The manufacture of Unity began in 2012. The spacecraft's registration, N202VG, was filed in September 2014. As of early November 2014, the build of Unity was about 90 percent structurally complete, and 65 percent complete overall.

As of April 2015, ground tests of Unity were projected to be able to begin as early as late 2015,
after being projected as early as mid-2015 as of November 2014.
On 21 May 2015, Unity reached the milestone of bearing the weight of the airframe on its own wheels.
The spaceship was unveiled on 19 February 2016, as Virgin Galactic founder Sir Richard Branson had projected in November 2015; ground and flight testing commenced thereafter.

VSS Unity was the second SpaceShipTwo to be completed; the first, VSS Enterprise, was destroyed in a crash in late October 2014.

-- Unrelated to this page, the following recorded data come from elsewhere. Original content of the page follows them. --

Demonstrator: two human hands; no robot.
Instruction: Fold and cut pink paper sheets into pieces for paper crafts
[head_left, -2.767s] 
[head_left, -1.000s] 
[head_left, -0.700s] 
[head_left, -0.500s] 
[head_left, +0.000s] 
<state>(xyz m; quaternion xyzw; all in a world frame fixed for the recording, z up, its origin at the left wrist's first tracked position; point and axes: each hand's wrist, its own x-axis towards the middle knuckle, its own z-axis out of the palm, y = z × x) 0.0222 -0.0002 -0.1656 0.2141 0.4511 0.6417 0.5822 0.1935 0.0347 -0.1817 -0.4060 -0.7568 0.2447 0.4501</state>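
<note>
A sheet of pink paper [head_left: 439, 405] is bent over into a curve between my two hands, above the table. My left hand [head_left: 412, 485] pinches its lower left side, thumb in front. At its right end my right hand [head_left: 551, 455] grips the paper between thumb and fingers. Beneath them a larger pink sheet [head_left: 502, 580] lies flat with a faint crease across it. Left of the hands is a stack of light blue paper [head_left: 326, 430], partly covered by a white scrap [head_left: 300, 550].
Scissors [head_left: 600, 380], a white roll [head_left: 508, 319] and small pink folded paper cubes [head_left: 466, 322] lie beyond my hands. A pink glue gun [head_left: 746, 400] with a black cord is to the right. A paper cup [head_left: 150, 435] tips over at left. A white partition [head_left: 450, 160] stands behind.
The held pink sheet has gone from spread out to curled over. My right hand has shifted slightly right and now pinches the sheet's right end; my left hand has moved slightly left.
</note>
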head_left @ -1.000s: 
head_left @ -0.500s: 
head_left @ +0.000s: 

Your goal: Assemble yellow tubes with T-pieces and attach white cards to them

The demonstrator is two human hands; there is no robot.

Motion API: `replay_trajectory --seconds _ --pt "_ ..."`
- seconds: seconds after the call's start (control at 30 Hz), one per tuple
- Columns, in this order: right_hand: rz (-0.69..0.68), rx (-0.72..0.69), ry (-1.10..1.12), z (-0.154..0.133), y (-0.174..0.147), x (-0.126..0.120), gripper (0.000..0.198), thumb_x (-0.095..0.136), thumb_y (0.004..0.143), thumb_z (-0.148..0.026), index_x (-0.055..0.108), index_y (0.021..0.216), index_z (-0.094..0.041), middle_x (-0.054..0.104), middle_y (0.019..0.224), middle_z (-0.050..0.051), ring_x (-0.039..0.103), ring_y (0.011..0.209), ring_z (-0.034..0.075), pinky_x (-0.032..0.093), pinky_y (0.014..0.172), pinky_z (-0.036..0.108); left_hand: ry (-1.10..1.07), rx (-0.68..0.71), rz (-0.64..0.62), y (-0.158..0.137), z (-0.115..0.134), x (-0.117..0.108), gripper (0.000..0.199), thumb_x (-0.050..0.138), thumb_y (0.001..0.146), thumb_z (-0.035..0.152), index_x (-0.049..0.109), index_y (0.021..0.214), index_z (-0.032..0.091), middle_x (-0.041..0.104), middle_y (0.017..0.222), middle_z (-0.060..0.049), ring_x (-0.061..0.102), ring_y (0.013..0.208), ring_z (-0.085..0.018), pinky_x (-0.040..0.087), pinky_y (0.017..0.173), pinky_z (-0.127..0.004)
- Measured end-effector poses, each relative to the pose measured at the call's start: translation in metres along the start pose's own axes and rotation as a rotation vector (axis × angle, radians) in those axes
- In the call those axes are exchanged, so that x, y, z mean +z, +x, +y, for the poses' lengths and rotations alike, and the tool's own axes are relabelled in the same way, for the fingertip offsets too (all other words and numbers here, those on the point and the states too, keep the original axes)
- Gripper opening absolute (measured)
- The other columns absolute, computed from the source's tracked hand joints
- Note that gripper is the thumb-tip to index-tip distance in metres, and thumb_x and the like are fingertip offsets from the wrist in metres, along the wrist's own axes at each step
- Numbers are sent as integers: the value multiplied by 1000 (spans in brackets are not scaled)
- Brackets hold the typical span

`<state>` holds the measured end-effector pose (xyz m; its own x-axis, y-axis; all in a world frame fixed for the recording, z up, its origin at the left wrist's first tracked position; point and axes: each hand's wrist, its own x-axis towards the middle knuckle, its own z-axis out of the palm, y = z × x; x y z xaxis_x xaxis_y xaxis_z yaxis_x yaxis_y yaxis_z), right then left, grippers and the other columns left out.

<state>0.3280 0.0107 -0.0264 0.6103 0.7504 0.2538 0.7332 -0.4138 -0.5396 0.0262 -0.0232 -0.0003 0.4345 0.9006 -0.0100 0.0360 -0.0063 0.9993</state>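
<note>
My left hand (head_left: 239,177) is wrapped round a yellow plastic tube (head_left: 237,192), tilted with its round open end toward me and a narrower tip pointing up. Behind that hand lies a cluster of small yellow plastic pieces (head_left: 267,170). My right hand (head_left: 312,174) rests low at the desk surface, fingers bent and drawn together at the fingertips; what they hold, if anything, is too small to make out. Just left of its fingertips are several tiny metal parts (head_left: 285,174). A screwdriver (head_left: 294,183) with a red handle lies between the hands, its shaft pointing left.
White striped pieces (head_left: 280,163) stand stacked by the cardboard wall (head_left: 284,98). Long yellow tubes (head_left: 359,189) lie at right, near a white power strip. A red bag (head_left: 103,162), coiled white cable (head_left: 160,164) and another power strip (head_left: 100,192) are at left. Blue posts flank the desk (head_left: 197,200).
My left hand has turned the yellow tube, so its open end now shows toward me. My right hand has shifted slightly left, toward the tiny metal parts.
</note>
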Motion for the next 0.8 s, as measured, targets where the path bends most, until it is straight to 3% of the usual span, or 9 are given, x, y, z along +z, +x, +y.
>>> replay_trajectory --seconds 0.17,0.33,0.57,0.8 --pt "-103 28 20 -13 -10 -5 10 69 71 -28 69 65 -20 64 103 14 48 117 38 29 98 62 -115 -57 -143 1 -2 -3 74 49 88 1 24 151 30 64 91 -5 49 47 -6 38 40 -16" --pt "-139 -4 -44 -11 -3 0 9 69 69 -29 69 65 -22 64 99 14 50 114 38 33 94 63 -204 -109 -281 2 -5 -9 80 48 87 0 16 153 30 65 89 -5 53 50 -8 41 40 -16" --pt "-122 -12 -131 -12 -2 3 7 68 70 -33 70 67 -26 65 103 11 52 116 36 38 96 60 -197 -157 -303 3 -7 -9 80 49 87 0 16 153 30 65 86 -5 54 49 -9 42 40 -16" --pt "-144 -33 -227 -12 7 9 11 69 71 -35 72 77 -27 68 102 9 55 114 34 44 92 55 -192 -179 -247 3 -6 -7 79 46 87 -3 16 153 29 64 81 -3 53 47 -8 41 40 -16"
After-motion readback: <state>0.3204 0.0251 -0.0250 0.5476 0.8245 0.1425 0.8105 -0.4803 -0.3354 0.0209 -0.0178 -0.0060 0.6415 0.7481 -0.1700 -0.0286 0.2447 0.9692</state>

After rollout and unveiling, a phase of testing called "Integrated Vehicle Ground Testing" began on VSS Unity in February 2016.

===Test flight program===

VSS Unity underwent a test regimen similar to VSS Enterprise and then embarked on testing beyond what Enterprise experienced. The test flights were expected to be fewer, as Enterprise had already tested the design's responses under numerous conditions. For each flight test, the White Knight Two aircraft carried Unity to altitude. Testing began with captive carry flights, in which Unity was not released from its carrier aircraft. Testing then progressed to free-flight glide testing, and continued with powered test flights.

On 8 September 2016, Virgin Galactic commenced flight testing of Unity with a captive-carry flight. On 1 November 2016, Virgin Galactic conducted another captive-carry flight of Unity but cancelled the glide portion of the flight because of wind speed. On 3 November and 30 November, additional captive-carry flights took place.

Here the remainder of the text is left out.